Sex abuse summit is catch-up time for much of the world
Catholic Register, 22 February 2019
It is déjà vu all over again for Canadian bishops who travelled to Rome for the Vatican’s meeting on the protection of minors in the Church.
The sexual abuse “summit” that Pope Francis convoked Feb. 21-24 in Rome, involving the presidents of more than a hundred national bishops’ conferences, was expected to garner more media attention than any Vatican event since the last conclave. But it will all be old news for Canadians.

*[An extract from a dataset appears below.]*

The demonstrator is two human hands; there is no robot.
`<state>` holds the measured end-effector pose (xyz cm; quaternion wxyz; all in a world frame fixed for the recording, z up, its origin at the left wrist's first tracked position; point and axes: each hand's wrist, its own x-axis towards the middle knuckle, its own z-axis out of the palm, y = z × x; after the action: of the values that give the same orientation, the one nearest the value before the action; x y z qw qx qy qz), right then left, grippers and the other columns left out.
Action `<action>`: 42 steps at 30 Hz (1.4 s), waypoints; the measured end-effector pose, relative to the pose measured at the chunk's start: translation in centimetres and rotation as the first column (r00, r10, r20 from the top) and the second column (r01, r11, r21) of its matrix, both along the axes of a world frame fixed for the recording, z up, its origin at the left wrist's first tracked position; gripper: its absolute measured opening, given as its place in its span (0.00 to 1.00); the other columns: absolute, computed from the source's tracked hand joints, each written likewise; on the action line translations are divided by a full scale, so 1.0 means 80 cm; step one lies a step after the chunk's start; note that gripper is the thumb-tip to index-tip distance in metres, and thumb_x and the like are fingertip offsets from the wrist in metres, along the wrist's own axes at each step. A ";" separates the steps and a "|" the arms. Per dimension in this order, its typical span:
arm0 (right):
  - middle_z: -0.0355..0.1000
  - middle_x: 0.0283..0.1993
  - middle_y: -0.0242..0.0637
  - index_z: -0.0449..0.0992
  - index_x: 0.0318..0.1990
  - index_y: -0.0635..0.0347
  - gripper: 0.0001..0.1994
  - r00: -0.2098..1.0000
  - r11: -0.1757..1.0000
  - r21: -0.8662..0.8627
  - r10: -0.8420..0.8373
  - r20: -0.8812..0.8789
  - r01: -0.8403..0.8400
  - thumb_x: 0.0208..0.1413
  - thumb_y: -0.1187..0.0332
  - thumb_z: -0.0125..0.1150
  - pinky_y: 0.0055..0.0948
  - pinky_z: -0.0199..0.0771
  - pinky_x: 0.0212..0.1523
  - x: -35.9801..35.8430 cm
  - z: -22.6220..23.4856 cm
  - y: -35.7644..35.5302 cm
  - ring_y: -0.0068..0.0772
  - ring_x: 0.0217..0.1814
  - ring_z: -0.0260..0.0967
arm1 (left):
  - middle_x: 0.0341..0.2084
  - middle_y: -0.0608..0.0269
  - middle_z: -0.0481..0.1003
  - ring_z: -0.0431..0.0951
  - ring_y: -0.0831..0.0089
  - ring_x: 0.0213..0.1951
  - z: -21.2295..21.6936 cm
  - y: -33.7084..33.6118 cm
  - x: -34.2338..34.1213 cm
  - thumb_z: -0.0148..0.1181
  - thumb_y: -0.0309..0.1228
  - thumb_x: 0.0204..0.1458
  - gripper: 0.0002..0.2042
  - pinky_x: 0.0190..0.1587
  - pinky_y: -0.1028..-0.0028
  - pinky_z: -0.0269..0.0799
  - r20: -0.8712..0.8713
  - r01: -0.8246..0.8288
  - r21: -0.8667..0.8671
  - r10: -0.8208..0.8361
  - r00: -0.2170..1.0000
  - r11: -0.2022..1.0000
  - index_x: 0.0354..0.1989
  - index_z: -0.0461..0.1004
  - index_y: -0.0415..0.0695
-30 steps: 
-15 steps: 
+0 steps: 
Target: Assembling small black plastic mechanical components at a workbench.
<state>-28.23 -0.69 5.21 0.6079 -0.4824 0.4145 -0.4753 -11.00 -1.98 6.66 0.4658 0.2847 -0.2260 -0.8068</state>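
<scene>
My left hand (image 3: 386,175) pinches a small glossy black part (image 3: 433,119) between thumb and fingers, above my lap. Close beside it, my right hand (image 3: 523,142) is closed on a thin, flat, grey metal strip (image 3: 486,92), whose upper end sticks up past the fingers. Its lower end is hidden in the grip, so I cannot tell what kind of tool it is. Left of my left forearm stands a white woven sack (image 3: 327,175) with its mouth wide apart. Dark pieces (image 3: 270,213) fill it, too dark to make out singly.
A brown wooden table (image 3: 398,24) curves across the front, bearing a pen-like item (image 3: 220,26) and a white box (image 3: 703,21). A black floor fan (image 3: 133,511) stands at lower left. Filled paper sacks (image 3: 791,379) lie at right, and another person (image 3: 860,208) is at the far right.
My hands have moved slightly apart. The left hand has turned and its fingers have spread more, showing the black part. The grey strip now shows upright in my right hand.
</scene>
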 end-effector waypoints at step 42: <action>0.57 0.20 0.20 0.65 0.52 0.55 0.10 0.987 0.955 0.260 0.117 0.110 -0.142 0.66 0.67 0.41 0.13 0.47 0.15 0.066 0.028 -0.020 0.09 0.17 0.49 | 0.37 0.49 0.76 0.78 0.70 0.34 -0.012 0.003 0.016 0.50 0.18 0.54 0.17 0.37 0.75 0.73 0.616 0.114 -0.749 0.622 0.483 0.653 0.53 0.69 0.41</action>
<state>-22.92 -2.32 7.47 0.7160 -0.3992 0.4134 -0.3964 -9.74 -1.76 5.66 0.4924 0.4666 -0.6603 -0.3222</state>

That’s because the summit meeting will have little to offer countries like Canada which have already been dealing with the problem of priestly sexual sins and crimes for decades. The underwhelming agenda for the summit is aimed at helping other countries catch up to Canada. Actually, it really means to help countries catch up to where the Vatican said they should be eight years ago.
An attentive world expects something more than back to the future, so the coverage of the summit will be — understandably — seen as a failed initiative, to be added to a growing list of failed initiatives on sexual abuse launched by Pope Francis.
The Holy Father knows that, and so took a remarkably direct approach on his return from World Youth Day in Panama, telling journalists on board the papal flight that he wanted to “deflate” expectations. In communications strategy it doesn’t get more direct than that.
“Let me say that I’ve sensed somewhat inflated expectations,” he told the journalists. “We have to deflate the expectations to these three points, because the problem of abuse will continue. It’s a human problem.”
The “three points” are: a) to help bishops understand the pain sexual abuse inflicts upon victims; b) to teach them how to properly investigate reported cases; and c) to develop protocols for the entire Church to use in any alleged instance of abuse.
Canada’s bishops have been on that path since 1992, when it was the first national bishops’ conference to issue a report on sexual abuse. The report, From Pain to Hope, put in place the first national guidelines for dealing with allegations and protocols for prevention.